▶ _Task prompt_
For this task, copy the data that follows exactly, keeping every character.

········

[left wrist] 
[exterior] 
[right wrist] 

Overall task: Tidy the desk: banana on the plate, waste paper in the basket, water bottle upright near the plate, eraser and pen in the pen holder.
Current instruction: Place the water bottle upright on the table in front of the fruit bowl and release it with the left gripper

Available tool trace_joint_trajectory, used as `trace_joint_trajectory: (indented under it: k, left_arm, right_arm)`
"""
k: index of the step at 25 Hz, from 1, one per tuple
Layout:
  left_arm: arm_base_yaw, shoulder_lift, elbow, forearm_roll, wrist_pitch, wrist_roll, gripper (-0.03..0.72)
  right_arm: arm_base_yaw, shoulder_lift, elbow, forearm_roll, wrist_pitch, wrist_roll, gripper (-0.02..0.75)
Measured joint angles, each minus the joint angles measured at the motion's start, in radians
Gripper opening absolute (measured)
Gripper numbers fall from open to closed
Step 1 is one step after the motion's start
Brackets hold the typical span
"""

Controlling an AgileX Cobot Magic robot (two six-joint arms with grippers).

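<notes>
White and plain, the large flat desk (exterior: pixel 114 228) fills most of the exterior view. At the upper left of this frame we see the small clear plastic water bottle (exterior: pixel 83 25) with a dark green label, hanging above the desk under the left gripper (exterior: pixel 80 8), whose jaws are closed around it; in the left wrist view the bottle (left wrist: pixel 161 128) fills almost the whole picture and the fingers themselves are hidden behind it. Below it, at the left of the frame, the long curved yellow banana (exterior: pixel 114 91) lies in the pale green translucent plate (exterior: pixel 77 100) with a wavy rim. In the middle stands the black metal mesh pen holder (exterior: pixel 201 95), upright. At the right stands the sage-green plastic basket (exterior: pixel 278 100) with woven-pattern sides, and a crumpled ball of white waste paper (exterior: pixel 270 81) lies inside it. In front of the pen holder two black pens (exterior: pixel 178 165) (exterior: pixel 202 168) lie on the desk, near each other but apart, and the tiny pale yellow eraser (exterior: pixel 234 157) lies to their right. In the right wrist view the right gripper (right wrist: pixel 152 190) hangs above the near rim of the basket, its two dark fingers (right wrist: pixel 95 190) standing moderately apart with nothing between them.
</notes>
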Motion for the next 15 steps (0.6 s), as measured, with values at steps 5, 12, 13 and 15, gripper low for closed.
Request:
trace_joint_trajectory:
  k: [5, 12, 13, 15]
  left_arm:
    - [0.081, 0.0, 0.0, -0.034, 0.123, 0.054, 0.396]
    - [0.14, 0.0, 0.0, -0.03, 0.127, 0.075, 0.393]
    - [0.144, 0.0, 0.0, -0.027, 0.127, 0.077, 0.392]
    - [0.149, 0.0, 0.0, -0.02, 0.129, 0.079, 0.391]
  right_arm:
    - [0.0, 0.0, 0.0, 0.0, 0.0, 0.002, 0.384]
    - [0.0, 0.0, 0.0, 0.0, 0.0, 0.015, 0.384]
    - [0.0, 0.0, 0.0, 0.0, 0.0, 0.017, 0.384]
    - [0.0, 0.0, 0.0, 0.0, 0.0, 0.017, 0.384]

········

▶ _Task output_
[left wrist] 
[exterior] 
[right wrist] 

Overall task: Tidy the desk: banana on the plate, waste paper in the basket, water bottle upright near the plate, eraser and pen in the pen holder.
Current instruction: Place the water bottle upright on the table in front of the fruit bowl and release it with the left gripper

Available tool trace_joint_trajectory, used as `trace_joint_trajectory: (indented under it: k, left_arm, right_arm)`
"""
k: index of the step at 25 Hz, from 1, one per tuple
Layout:
  left_arm: arm_base_yaw, shoulder_lift, elbow, forearm_roll, wrist_pitch, wrist_roll, gripper (-0.03..0.72)
  right_arm: arm_base_yaw, shoulder_lift, elbow, forearm_roll, wrist_pitch, wrist_roll, gripper (-0.02..0.75)
Measured joint angles, each minus the joint angles measured at the motion's start, in radians
Gripper opening absolute (measured)
Gripper numbers fall from open to closed
Step 1 is one step after the motion's start
Brackets hold the typical span
"""

Controlling an AgileX Cobot Magic robot (two six-joint arms with grippers).

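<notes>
White and plain, the large flat desk (exterior: pixel 114 228) fills most of the exterior view. At the upper left of this frame we see the small clear plastic water bottle (exterior: pixel 83 25) with a dark green label, hanging above the desk under the left gripper (exterior: pixel 80 8), whose jaws are closed around it; in the left wrist view the bottle (left wrist: pixel 161 128) fills almost the whole picture and the fingers themselves are hidden behind it. Below it, at the left of the frame, the long curved yellow banana (exterior: pixel 114 91) lies in the pale green translucent plate (exterior: pixel 77 100) with a wavy rim. In the middle stands the black metal mesh pen holder (exterior: pixel 201 95), upright. At the right stands the sage-green plastic basket (exterior: pixel 278 100) with woven-pattern sides, and a crumpled ball of white waste paper (exterior: pixel 270 81) lies inside it. In front of the pen holder two black pens (exterior: pixel 178 165) (exterior: pixel 202 168) lie on the desk, near each other but apart, and the tiny pale yellow eraser (exterior: pixel 234 157) lies to their right. In the right wrist view the right gripper (right wrist: pixel 152 190) hangs above the near rim of the basket, its two dark fingers (right wrist: pixel 95 190) standing moderately apart with nothing between them.
</notes>
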Motion for the next 15 steps (0.6 s), as measured, with values at steps 5, 12, 13 and 15, gripper low for closed.
Request:
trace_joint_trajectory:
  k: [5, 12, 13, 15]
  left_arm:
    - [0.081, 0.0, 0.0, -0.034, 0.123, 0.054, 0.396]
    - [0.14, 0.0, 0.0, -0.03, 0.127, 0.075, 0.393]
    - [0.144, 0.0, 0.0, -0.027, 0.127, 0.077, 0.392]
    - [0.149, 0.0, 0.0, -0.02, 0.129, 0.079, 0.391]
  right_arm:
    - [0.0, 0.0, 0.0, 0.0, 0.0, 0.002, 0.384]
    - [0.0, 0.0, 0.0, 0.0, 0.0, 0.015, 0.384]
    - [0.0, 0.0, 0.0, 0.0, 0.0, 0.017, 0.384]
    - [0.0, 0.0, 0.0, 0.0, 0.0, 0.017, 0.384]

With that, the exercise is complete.